To address these challenges and ensure evaluations work effectively, an iterative alignment process is crucial [00:12:49], [00:12:59]:

  1. Align Evaluators with Domain Experts Regularly have domain experts grade outputs and critique evaluator results to identify what the evaluator is missing or overemphasizing [00:13:22], [00:13:30]. Use these critiques and few-shot examples in the evaluator prompt to better ground the evaluator’s notion of good and bad [00:13:38], [00:13:40]. This involves significant massaging and iteration on the evaluator prompt itself [00:13:46].

  2. Keep Data Sets Aligned with Real-World User Queries Your test bank needs to be a living, breathing entity [00:14:09], [00:14:16]. Automatically flow underperforming queries from production back into the test suite [00:14:19]. These real-world failures are “golden” opportunities to improve the test bank and the application [00:16:32]. Continuously add these test cases with ground truth data to refine the dataset [00:16:43], [00:16:47].

  3. Measure and Track Alignment Over Time Use concrete metrics like F1 score for binary judgments or correlation coefficients for Likert scales to track how well your evaluator matches human judgment [00:14:31], [00:14:35]. This systematic measurement informs whether the evaluator is truly improving or regressing with each iteration [00:14:47].

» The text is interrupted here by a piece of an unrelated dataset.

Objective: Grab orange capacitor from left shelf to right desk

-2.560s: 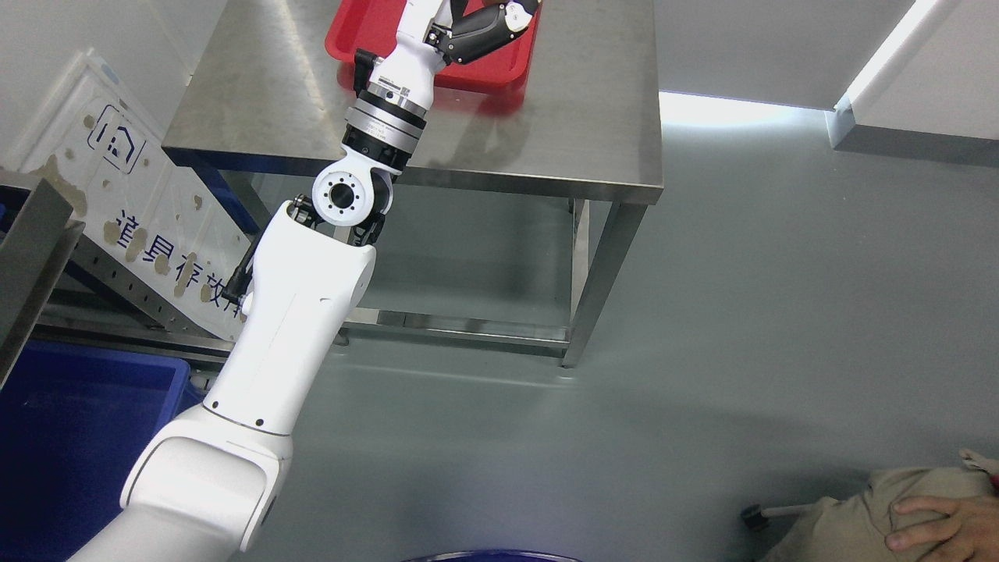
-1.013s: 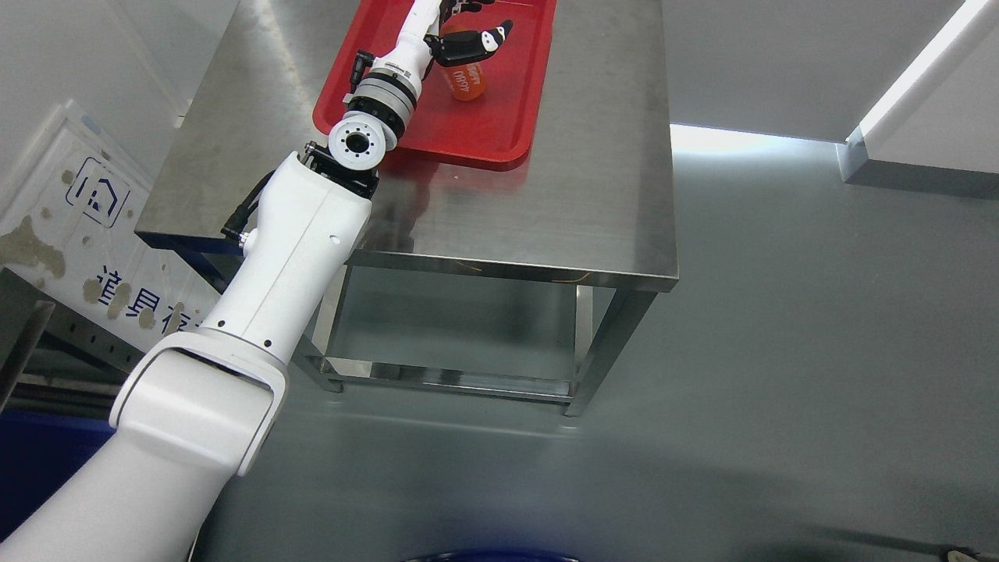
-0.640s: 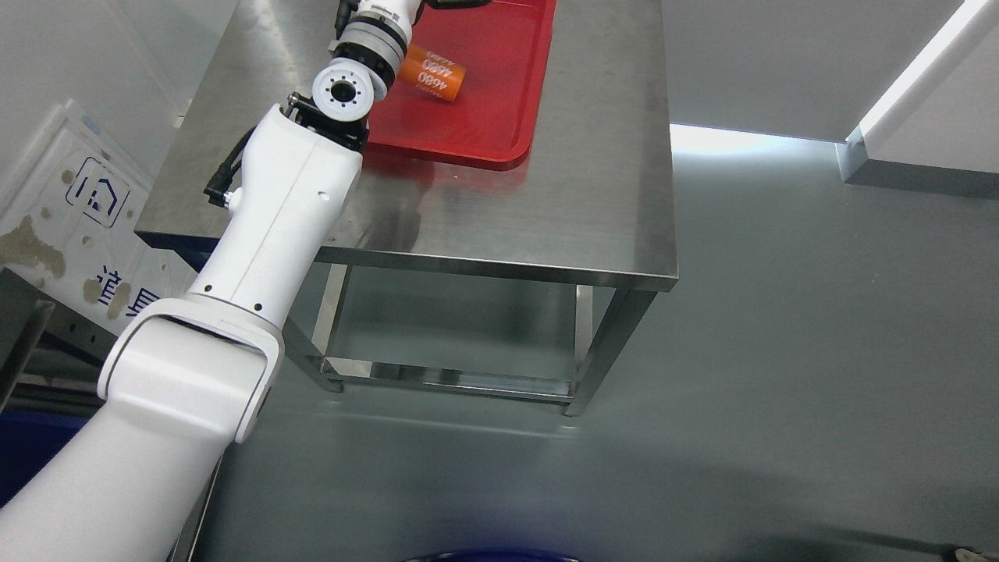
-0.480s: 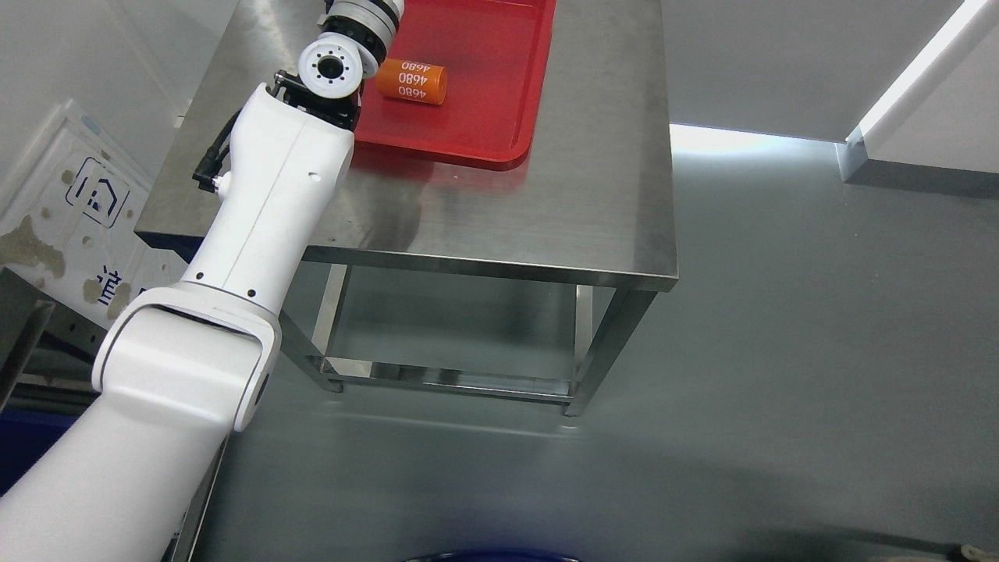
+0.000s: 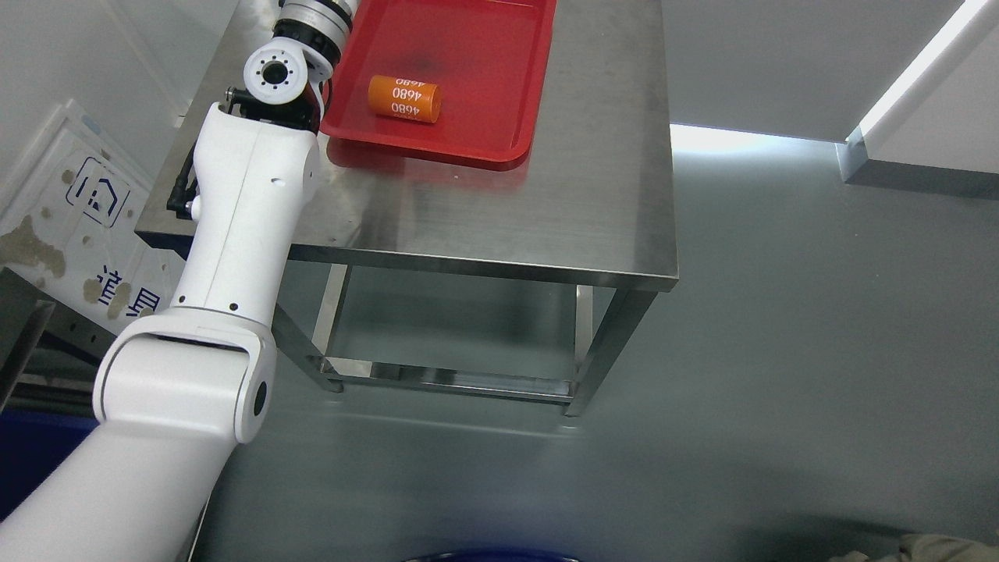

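Observation:
An orange capacitor [image 5: 404,98] with white "4680" print lies on its side in a red tray [image 5: 492,117] on a steel desk [image 5: 515,211]. My left arm [image 5: 242,203] rises from the lower left along the tray's left edge. Its wrist [image 5: 308,16] leaves the frame at the top, so the hand is out of view. Nothing touches the capacitor.
The desk's front edge and legs [image 5: 593,351] stand over a grey floor. A white sign panel [image 5: 86,226] leans at the left. A blue bin [image 5: 31,460] shows at the lower left. A bit of a person's clothing [image 5: 929,546] shows at the bottom right corner.
The capacitor was let go and now lies on its side in the tray. My left arm swung left and up, taking the hand out of the frame. The camera tilted earlier.

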### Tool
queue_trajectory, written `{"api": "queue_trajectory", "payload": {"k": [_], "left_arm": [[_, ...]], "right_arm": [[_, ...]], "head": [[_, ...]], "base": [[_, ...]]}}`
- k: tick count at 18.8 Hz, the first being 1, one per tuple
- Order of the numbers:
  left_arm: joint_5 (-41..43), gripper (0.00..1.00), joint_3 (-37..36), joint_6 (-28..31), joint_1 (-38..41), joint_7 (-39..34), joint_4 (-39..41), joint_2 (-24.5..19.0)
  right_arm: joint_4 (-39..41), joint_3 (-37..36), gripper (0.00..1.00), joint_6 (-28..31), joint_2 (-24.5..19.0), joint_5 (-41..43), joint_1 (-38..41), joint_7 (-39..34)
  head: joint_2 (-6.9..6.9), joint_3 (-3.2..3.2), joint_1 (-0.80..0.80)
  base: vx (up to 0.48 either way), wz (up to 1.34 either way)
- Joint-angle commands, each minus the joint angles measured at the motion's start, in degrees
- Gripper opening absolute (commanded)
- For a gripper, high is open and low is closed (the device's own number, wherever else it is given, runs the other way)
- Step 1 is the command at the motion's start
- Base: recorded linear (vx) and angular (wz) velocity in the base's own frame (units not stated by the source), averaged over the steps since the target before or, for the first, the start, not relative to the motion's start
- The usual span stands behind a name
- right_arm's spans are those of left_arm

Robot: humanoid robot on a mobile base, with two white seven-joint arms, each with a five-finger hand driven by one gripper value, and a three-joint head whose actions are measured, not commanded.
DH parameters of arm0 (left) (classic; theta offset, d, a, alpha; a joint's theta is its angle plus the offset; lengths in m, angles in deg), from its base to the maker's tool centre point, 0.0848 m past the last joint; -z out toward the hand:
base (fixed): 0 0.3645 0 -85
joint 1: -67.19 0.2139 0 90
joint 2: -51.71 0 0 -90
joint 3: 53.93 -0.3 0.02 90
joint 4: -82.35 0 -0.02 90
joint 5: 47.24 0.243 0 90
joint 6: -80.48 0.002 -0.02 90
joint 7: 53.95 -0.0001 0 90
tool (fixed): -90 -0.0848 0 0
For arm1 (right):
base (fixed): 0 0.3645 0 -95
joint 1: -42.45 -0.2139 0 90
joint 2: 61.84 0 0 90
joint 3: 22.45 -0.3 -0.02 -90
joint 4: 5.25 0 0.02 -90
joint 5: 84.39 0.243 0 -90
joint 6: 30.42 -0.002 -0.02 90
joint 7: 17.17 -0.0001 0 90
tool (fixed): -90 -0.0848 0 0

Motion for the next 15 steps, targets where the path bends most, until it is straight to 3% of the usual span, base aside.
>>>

Practical Implementation Steps

  • Customize the LLM Evaluator Prompt: Don’t rely solely on templated metrics, which can be meaningless [00:15:16], [00:15:18]. Carefully tailor evaluation criteria, add few-shot examples of critiques from domain experts, and decide between binary or Likert scales for ratings (binary is highly recommended) [00:15:22], [00:15:33]. Ensure that what you’re measuring is truly meaningful to your use case and business context [00:15:38].
  • Involve Domain Experts Early: Get domain experts to evaluate the evaluator, even starting with 20 examples in spreadsheets, to gauge alignment between evaluator judgments and expert opinions [00:15:53], [00:15:59]. Their feedback will inform changes to the evaluator prompt [00:16:09].
  • Log and Iterate: Log every time your system underperforms in production [00:16:19]. These real-world failures should be continuously added to your test bank with ground truth data [00:16:43]. Iteratively improve LLM evaluator prompts by testing new versions against your expanding test bank and making them more specific to your use case [00:16:55].
  • Invest in an Eval Console: Build or use a tool that allows domain experts to iterate on evaluator prompts and assess agreement with evaluator critiques and judgments [00:17:08].
  • Systematic Measurement: Set up a simple dashboard to track alignment scores (F1 score or correlation metrics) over time [00:17:26], [00:17:30]. This provides a systematic way to track the improvement of your evaluator template [00:17:47].

The ultimate goal is not perfection but continuous improvement, by building iterative feedback loops into the development process [00:18:00], [00:18:02], [00:18:24]. This approach helps overcome challenges with early AI models and ensures advancements in AI model technology translate into real-world impact and efficiency.